Notices shall be sent to addresses or through facsimile numbers contained
on the current membership list.
Section
4. Quorum. Five percent of the Full members of WIW shall constitute
a quorum for all membership meetings. The overall number of members in
WIW shall be announced by the Executive Director or, in his or her absence,
by an officer of WIW, at the opening of each membership meeting.
Section
5. Voting. Members of WIW shall vote by mail ballot on motions proposed
by the annual meeting and on candidates for officer or member of the
Board of Directors. Voting shall be by secret ballot. The Executive Director
shall ensure that the secrecy of ballots is maintained at all times throughout
the balloting and vote counting process. Following the annual meeting,
the Executive Director shall prepare the mail ballots and mail them to
all members. Motions shall be decided and candidates elected by a majority
of those members whose ballots are received in the WIW office within
15 calendar days after posting by the Executive Director. In the case
of a tie, ballots received on the sixteenth or successive days shall
be counted, until the tie is broken. The Executive Director shall supervise
the counting of ballots and certify the results. Officers and Directors
shall serve until duly qualified and elected successors are certified
for office.
ARTICLE VIII. CHAPTERS
The
Board of Directors may, upon a vote of three-quarters of those present,
establish chapters of WIW outside Washington, D.C. The Board shall establish
procedures for negotiating agreements with independent writers who propose
such chapters, and shall set membership requirements and dues for members
of such chapters.
ARTICLE IX. AMENDMENTS TO BYLAWS
A
majority of the Board of Directors then in office shall have the power
to amend or change the Bylaws of WIW at any time. Any proposed amendment
must be reported to the membership and cannot be acted upon by the Board
until 30 days after it has been reported to the membership. A petition
signed by 10 percent of the full membership or a majority of full members
voting at the annual meeting shall be sufficient to place a proposed
change in the Bylaws in the annual mail ballot.

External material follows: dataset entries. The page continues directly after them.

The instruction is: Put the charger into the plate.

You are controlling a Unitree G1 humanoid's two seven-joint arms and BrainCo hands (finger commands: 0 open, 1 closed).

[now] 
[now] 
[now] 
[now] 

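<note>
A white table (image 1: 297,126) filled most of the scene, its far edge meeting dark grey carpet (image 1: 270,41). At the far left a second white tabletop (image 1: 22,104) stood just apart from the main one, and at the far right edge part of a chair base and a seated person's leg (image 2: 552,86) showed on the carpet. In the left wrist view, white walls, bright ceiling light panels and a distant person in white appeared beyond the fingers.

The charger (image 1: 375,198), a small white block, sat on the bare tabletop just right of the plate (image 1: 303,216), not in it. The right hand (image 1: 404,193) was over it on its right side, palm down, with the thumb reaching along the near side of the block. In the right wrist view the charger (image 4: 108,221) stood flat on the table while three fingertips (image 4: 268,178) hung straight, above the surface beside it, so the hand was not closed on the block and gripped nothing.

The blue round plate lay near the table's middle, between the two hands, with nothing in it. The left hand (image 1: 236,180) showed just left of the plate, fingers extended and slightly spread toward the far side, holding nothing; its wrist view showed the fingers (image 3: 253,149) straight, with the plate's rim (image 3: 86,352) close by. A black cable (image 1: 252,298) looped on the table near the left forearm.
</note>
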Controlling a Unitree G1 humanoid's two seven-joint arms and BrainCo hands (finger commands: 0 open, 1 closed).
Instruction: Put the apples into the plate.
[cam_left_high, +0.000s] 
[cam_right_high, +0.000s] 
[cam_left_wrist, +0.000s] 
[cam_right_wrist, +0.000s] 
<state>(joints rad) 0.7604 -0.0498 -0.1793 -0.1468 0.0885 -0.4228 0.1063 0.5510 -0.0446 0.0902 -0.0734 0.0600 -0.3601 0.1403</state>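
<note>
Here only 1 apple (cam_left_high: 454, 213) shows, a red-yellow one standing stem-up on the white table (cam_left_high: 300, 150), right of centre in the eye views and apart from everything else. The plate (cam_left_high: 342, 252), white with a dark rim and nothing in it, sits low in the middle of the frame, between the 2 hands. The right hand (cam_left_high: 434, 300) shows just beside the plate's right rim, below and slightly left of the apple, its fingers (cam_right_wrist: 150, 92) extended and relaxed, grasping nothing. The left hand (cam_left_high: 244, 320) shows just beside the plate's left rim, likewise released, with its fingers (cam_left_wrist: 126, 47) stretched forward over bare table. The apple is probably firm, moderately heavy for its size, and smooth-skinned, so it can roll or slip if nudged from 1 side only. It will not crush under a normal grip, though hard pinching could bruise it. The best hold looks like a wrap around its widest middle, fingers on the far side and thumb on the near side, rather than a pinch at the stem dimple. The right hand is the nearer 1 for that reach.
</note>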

A majority of those voting
is required to pass said amendment.
ARTICLE
X. ACCOUNTING PERIOD
The
fiscal year of WIW shall begin on the first day of July and end on the
last day of June.
ARTICLE
XI. EFFECTIVE DATE
These
Bylaws shall become effective immediately.
Adopted May 5, 1982
Amended July 10, 1990
Amended June, 1995
Amended June, 1997
Amended May 27, 1998
Amended June 6, 2002
Amendment to Article II.
Section 3. adopted June 26, 2002.
Amendment to Article III. Section 1.
adopted June 26, 2002.
Amendment to Article III. Section 2. adopted June
26, 2002.
Amendment to Article IV. Section 1. adopted July 10, 1990;
superseded by amendment adopted June 1997; superseded by amendment adopted
June 26, 2002.
Amendment to Article V. Section 3. adopted June 26, 2002.
Amendment to
Article V. Section 4. adopted May 27, 1998.
Amendment to Article V. Section
5. adopted May 27, 1998.
Amendment to Article VI. adopted June 26, 2002: (1) Amended original language
of Article VI. and titled it Section 1. General; (2) Incorporated into
Article VI. as Section 2. Executive Committee, the previously designated
Article XII. Executive Committee, which had been adopted as an amendment
in June 1995.
Amendment to Article VII. Section 1. adopted June 26, 2002.
Amendment
to Article VII. Section 3. adopted June 26, 2002.
Amendment to Article
VII. Section 4. adopted June 26, 2002.
Amendment to Article VII. Section 5. adopted June 26, 2002.